• Activity
If pictures appear in the lines below, skip them and copy exactly the lines from the one containing "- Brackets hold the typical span" through the one containing "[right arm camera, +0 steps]", and nothing else.

• Supplied material
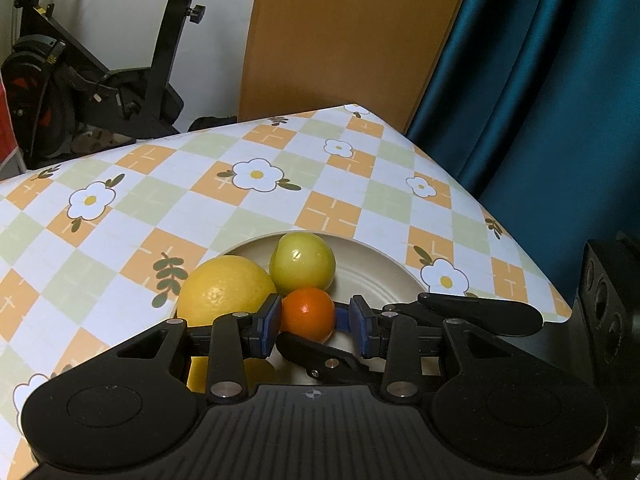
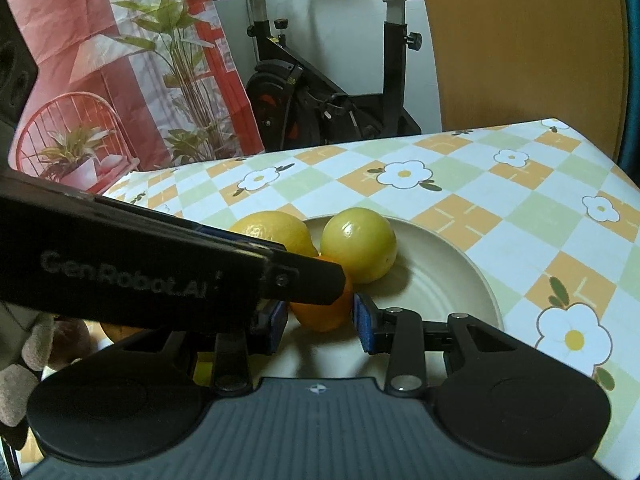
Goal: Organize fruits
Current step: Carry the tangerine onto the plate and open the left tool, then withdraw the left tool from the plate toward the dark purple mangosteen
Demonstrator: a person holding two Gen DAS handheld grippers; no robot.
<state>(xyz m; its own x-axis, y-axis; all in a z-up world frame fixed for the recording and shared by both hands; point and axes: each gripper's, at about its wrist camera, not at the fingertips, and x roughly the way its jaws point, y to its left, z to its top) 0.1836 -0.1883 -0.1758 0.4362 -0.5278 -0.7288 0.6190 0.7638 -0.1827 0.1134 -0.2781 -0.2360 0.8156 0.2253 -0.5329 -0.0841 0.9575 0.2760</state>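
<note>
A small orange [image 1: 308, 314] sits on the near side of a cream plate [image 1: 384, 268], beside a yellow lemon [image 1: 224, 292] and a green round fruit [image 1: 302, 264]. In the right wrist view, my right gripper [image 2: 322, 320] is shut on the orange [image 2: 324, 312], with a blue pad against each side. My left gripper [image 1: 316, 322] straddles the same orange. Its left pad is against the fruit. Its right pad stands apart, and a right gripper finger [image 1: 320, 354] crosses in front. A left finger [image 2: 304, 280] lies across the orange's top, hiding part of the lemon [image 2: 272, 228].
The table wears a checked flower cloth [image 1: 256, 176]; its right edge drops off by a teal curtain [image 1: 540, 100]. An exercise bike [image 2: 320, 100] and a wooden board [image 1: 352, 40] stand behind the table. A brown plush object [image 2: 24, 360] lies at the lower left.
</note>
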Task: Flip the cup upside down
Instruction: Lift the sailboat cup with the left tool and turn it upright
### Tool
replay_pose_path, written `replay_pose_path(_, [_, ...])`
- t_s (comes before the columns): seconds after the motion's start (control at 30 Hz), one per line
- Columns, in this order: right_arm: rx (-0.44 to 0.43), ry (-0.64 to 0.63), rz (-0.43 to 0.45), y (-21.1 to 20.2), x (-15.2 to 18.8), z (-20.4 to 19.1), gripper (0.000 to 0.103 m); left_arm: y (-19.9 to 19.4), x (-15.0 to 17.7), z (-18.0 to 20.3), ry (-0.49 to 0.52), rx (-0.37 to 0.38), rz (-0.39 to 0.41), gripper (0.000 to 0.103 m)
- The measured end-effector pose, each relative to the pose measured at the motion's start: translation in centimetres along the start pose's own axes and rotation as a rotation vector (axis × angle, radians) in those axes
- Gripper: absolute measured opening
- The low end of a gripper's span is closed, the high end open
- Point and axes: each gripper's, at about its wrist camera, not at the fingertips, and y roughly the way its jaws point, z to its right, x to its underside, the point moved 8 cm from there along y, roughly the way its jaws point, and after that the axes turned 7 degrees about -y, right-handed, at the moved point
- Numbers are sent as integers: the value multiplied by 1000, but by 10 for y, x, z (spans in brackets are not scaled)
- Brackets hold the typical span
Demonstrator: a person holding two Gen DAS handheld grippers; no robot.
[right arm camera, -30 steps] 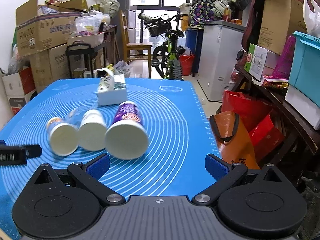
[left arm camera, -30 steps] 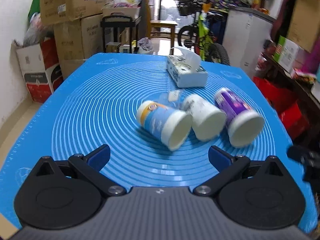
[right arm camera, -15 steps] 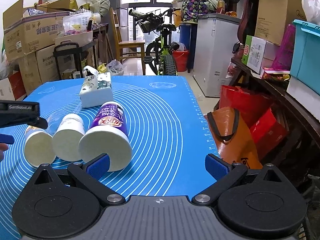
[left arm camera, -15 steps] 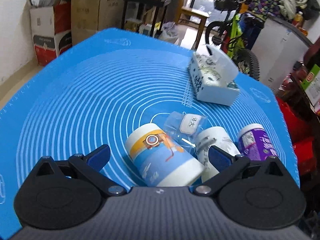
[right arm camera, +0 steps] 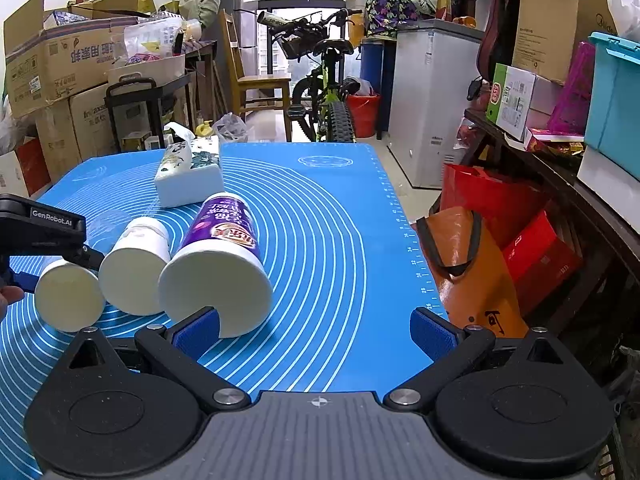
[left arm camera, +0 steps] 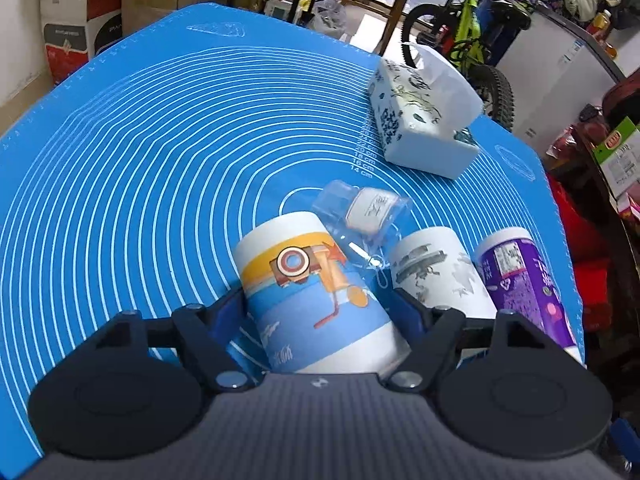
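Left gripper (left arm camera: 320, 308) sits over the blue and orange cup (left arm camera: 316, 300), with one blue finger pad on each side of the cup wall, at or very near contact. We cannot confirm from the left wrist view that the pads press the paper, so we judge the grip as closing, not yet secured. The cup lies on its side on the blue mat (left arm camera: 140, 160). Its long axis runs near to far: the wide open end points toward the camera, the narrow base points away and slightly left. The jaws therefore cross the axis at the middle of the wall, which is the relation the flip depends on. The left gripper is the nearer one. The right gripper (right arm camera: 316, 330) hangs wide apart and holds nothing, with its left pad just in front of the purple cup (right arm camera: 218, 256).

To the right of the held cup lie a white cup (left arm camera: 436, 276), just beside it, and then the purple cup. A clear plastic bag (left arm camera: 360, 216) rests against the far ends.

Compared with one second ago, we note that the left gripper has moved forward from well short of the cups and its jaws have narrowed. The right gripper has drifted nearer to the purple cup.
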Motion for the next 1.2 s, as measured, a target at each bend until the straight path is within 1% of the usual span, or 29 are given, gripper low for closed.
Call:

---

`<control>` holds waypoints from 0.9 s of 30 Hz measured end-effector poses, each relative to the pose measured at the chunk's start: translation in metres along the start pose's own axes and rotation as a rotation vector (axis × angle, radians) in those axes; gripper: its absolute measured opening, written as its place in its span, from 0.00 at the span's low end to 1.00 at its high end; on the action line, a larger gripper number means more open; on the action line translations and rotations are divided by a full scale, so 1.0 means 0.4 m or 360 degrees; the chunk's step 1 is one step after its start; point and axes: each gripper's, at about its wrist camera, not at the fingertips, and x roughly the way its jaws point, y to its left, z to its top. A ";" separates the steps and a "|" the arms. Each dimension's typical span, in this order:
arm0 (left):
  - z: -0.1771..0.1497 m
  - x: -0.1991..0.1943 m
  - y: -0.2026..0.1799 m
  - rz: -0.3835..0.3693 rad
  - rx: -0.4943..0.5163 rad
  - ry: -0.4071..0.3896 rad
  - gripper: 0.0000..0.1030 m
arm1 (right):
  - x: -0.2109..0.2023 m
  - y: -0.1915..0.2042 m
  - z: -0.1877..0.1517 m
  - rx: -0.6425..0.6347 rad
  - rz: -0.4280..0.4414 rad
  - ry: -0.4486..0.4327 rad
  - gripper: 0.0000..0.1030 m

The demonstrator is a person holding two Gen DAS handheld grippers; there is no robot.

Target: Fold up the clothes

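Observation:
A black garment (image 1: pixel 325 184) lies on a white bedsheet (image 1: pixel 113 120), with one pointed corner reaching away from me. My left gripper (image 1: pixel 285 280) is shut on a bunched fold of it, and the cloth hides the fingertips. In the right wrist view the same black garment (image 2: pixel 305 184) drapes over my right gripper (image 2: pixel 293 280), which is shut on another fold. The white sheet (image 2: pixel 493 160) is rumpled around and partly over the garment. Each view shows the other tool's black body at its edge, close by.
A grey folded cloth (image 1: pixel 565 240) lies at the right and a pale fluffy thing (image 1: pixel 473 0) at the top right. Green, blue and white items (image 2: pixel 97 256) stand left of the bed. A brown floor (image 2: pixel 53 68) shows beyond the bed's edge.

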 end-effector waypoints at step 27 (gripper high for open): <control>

• Task answer
- Brackets hold the typical span
Demonstrator: a person holding two Gen DAS handheld grippers; no robot.
[right arm camera, -30 steps] 
[left arm camera, -30 steps] 
[right arm camera, -15 steps] 
[left arm camera, -15 steps] 
[right arm camera, +0 steps] 

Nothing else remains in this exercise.